MH: I think it’s important not to overlook the importance of the social aspect of what you’re trying to do and the fact that you’re personally involved in this work. It is not like you just tell the musicians to insert random flute notes here, or sitar notes there — which is how a lot of such projects are conditioned. Your work is very deep. Both of you have been deeply [involved in it]. And you’ve always been sitting there, in the rehearsals. You are there at the recording. You guys spend a lot of time on it. We continue to crib that music is dying and that there will be no more classical music, or that there will be no more traditional players. But, at the same time, no one really wanted to go and work with the musicians. Working with them is actually the real challenge.
IM: The other thing is that you have to give classical music a new tone to keep it alive. Not a new structure.
MH: So, what is the importance of music that is produced by Sachal Studios? I know we can’t call it fusion.
IM: There is no such thing as fusion music. It is just instruments being used to enhance your own culture. Where is the element of fusion? Unless, of course, you make a fool of yourself and you give credence to the Western way of playing things. What I’m saying is that you bring in your own instruments but the composition and the structure remain theirs — which people do and there’s nothing wrong with that. But, see, it’s not fusion then. It’s their [Western] music getting hold of another culture’s music. Doing our own thing is what we are doing.

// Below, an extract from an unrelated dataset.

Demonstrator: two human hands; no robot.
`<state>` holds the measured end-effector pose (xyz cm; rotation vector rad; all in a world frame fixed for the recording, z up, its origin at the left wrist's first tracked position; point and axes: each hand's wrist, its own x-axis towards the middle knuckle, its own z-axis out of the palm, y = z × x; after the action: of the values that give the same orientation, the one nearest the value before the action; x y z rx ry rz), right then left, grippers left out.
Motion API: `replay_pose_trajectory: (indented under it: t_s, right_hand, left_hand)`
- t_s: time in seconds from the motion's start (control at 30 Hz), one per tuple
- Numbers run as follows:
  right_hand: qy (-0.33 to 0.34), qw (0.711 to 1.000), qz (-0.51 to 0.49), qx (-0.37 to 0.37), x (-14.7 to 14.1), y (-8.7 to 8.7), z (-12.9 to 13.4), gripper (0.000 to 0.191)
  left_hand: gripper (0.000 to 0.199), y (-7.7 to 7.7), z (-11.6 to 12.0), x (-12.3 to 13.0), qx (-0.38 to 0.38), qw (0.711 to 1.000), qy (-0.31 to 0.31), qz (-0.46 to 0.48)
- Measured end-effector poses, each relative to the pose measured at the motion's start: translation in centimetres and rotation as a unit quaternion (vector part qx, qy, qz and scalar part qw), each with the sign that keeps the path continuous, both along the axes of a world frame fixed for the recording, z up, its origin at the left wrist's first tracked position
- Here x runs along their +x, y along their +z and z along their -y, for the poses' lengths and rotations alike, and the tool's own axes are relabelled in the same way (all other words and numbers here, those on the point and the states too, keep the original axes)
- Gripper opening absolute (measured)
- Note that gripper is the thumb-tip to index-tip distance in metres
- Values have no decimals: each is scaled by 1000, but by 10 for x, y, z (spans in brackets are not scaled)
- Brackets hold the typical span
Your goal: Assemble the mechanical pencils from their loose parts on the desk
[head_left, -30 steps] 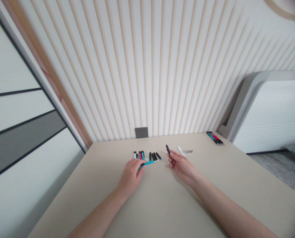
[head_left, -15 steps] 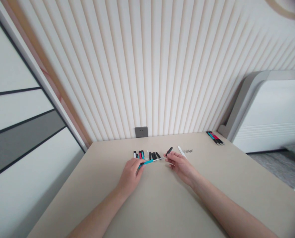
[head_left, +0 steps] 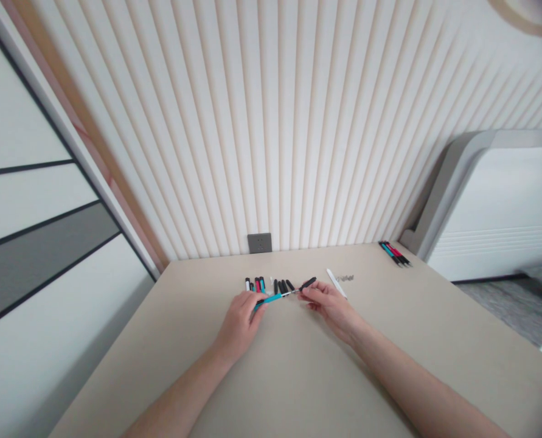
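One beige tabletop, smooth, spreading from the lower edge to mid-frame; one wall of pale vertical ribs behind it, filling the upper centre; one dark socket plate low on that wall; one white cabinet front with a grey band, at left; one pale headboard in a grey surround, at right, above a patch of grey flooring. Lettering: whatever the barrels carry is too small for me to read on my feed. Hands, two: I see the left hand, just left of centre, pinching one teal barrel, from which a thin pale refill points right; the right hand, right of centre, grips one black sleeve by its lower end, close to the refill's tip, though I cannot tell whether they touch. Loose items, centre: four capped upper barrels, in white, red and teal with black; at least three black sleeves lying in a row. Beside the right hand: one white barrel and one cluster of small silvery pieces, number unclear. Far right of the tabletop: at least three pens, teal, red and black, bundled side by side.
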<state>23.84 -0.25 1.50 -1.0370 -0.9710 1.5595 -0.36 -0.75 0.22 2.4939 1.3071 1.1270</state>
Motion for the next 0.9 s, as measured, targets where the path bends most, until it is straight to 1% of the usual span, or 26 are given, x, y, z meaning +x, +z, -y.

MH: But it’s become sort of a populist way of describing music any time a traditional instrument is brought out with a new sound or even when you try and marry it with a new arrangement.
MS: What people mean by fusion is very simple: You get hold of a saxophone and I get hold of a sarangi. You keep on playing yours, I keep on playing mine. This is what the circumstances in Pakistan are.
MH: It’s very difficult to change that…
IM: I am saying something different. I am saying that, strictly speaking, you only have three instruments in India and Pakistan. You have the three-stringed instruments which are the sitar, sarod and sarangi. Some people can say that they are 2,000 years old but that is not true. The sitar that we play today is about 150 years old in terms of its structure. We do not know the structure of the sitar that Amir Khusro made. He may have just put two pieces of wood together. Secondly, sarod was the rabaab of the invading Turks, which Allahuddin Khan added metal strings to.
MH: What was Sachal Studios’ first record?
IM: The first record was [with] Mian Shehryar.
MS: He is generally known as a composer but very few people know that Mian Shehryar was a very good vocalist. Sachal Studios’ first album is also his first album that has his vocals. He composed all the songs and he himself sang them in an inspired way.
IM: It was also a great tribute to Khwaja Ghulam Farid.
MS: It was extremely beautiful, highly inspired.
MH: Run me through the recordings that you guys have done. And also, what is the Sachal Studios ensemble now doing?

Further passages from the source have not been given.